Re: [RFC 4/4] mm: Ignore cpuset enforcement when allocation flag has __GFP_THISNODE

From: Dave Hansen
Date: Tue Nov 29 2016 - 11:52:24 EST


On 11/28/2016 10:51 PM, Anshuman Khandual wrote:
> On 11/29/2016 02:42 AM, Dave Hansen wrote:
>> > On 11/22/2016 06:19 AM, Anshuman Khandual wrote:
>>> >> --- a/mm/page_alloc.c
>>> >> +++ b/mm/page_alloc.c
>>> >> @@ -3715,7 +3715,7 @@ struct page *
>>> >> .migratetype = gfpflags_to_migratetype(gfp_mask),
>>> >> };
>>> >>
>>> >> - if (cpusets_enabled()) {
>>> >> + if (cpusets_enabled() && !(alloc_mask & __GFP_THISNODE)) {
>>> >> alloc_mask |= __GFP_HARDWALL;
>>> >> alloc_flags |= ALLOC_CPUSET;
>>> >> if (!ac.nodemask)
>> >
>> > This means now that any __GFP_THISNODE allocation can "escape" the
>> > cpuset. That seems like a pretty major change to how cpusets works. Do
>> > we know that *ALL* __GFP_THISNODE allocations are truly lacking in a
>> > cpuset context that can be enforced?
> Right, I know its a very blunt change. With the cpuset based isolation
> of coherent device node for the user space tasks leads to a side effect
> that a driver or even kernel cannot allocate memory from the coherent
...

Well, we have __GFP_HARDWALL:

* __GFP_HARDWALL enforces the cpuset memory allocation policy.
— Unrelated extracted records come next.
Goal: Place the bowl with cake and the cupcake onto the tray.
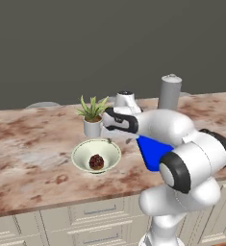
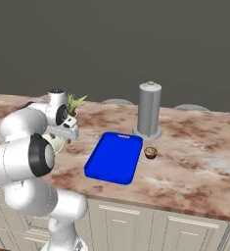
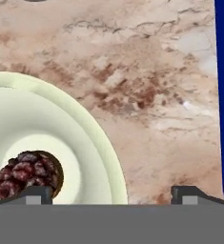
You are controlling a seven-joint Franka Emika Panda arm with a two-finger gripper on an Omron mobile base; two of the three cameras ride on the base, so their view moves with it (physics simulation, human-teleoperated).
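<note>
Risk of tipping: my hand (image 3: 108,195) is fully open, holding nothing, straddling the bowl (image 3: 92,138) rim — closing off-centre (cake (image 3: 27,174) loose inside) could flip it.

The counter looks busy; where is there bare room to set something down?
The blue tray lies bare. Open counter stretches beyond the cupcake, and more lies in front of the bowl. It is crowded where the plant pot and the open gripper stand close by the bowl.

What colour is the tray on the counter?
Bright blue; the tray shows best in the right base view.
</note>
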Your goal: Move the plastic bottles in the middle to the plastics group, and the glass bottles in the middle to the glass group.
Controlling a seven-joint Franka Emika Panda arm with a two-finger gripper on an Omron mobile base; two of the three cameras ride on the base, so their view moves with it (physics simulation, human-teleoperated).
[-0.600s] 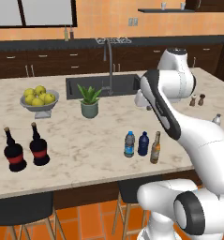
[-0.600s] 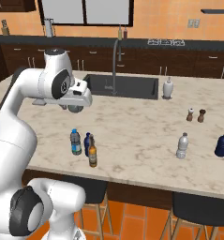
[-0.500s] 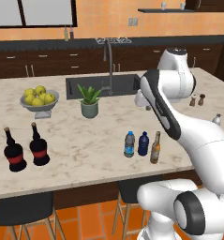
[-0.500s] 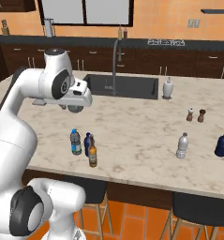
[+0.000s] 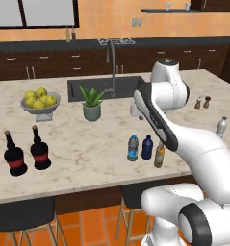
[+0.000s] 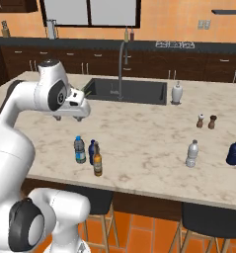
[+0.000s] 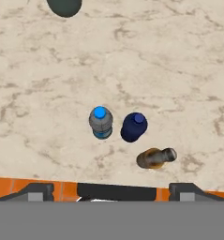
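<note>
Nothing is sorted yet: the three middle bottles stand in a tight cluster near the front edge of the tabletop point(image 5: 87, 149). In the hand view the clear plastic bottle point(image 7: 100, 123) with its blue cap is at 9 o'clock of the dark blue plastic bottle point(image 7: 133, 126), just beside it, and the amber glass bottle point(image 7: 155, 158) sits at about 5 o'clock of the blue one, close by.

The tool point(image 6: 70, 117) hangs high above the tabletop, looking straight down on the cluster, with its fingers spread wide and nothing between them.

The step in hand looks like the approach to a first pick. The next move calls for choosing one bottle and descending squarely over its cap, without knocking its close neighbours.

The glass group point(image 5: 27, 153), two black bottles, waits far to the left; the pale plastics bottle point(image 6: 192, 153) stands well to the right.
</note>
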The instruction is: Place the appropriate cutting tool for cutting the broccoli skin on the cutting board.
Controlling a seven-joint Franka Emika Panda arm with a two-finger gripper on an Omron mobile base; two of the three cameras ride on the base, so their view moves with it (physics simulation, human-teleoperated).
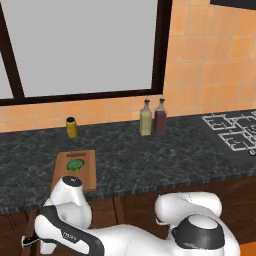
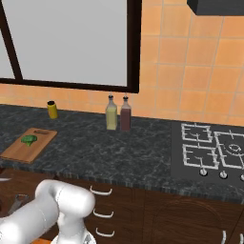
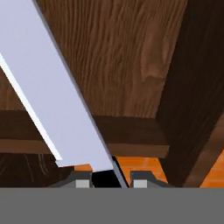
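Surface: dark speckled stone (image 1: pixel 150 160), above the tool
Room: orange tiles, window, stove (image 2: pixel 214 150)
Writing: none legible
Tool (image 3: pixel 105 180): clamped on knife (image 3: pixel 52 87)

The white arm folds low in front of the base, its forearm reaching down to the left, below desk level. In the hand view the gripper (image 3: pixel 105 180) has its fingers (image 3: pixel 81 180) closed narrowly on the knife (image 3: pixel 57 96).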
which you can clear in the places where you want to do an allocation but
want to ignore cpusets. But, __cpuset_node_allowed() looks like it gets
a little funky if you do that since it would probably be falling back to
the root cpuset that also would not have the new node in mems_allowed.

What exactly are the kernel-internal places that need to allocate from
the coherent device node? When would this be done out of the context of
an application *asking* for memory in the new node?